Exercise objective | Return all the data below as it stands, minus the pictures.

Supplied material |
※ ※ ※
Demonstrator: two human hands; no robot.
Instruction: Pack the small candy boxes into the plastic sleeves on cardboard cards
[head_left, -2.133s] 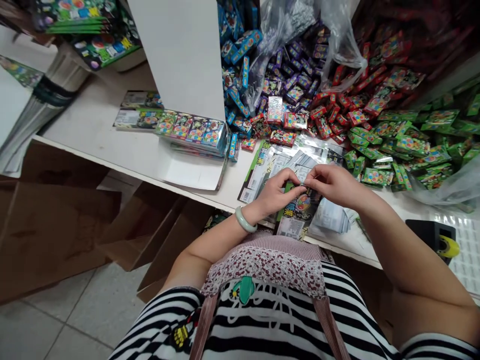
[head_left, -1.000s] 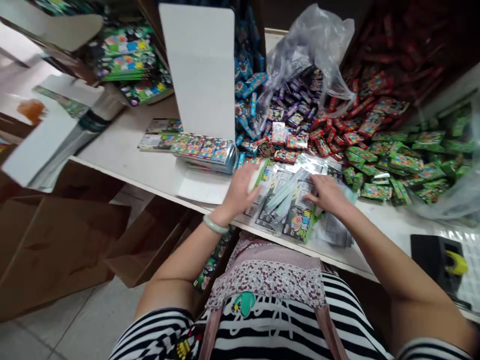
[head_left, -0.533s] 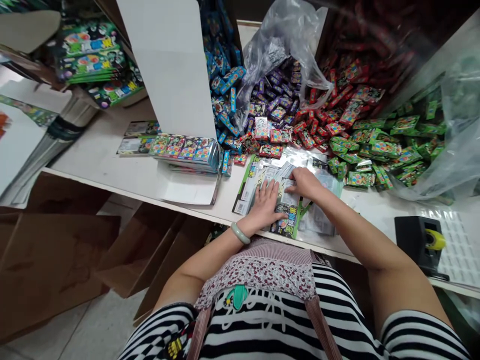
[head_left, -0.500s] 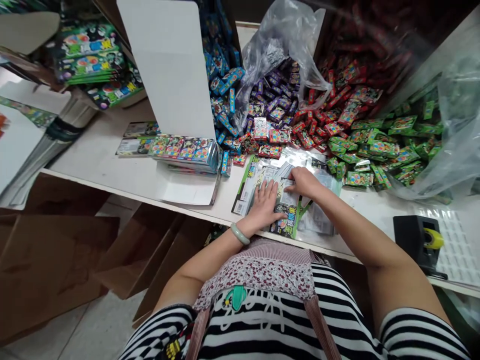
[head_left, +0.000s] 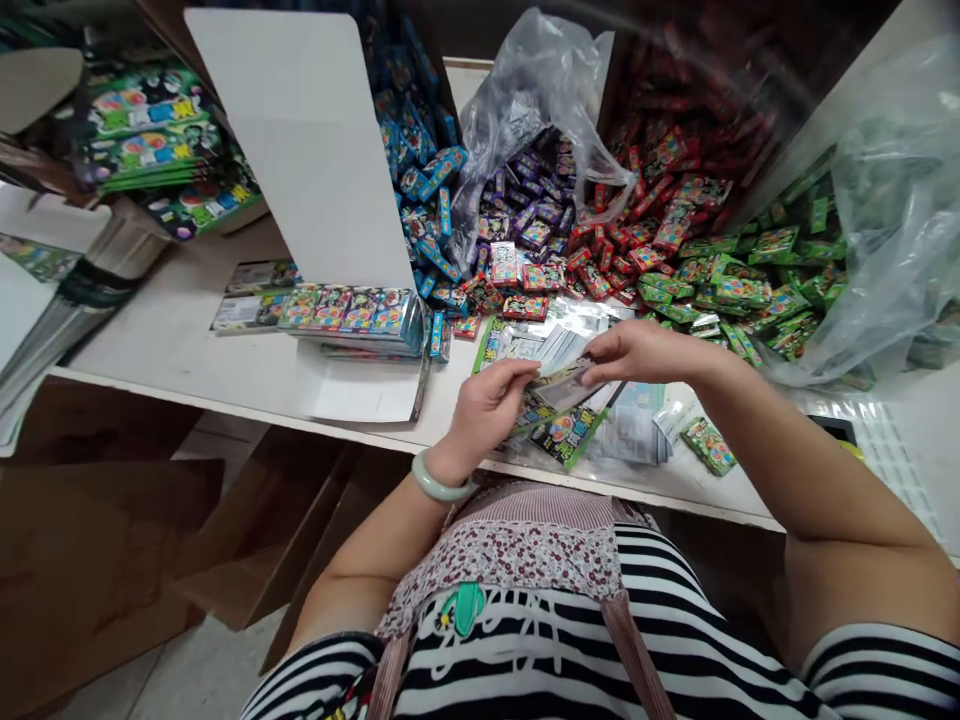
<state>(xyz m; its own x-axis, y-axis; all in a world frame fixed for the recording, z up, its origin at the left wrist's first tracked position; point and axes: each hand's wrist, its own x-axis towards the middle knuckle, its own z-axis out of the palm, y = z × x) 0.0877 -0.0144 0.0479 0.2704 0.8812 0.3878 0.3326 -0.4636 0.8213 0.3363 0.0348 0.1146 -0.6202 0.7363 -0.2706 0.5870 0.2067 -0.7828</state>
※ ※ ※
Reply |
Demonstrator: two human hands; no robot.
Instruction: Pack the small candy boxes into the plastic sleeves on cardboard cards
[head_left, -2.133s] 
[head_left, -1.000s] 
[head_left, -0.533s] 
[head_left, -0.500s] 
[head_left, +0.000s] 
<state>(xyz m; its own x-axis, y-axis; all in a world frame fixed for the recording, z up, its origin at the left wrist's first tracked position; point and axes: each hand's wrist, its own x-axis towards the middle knuckle, its own z-axis out of the palm, y = z × x) 0.0877 -0.0144 0.0479 0.2704 0.8812 0.3878 0.3326 -0.4636 0.8213 0.3363 0.0348 0.1146 -0.6202 0.7363 -0.2706 0.5870 0.2067 -0.7828</state>

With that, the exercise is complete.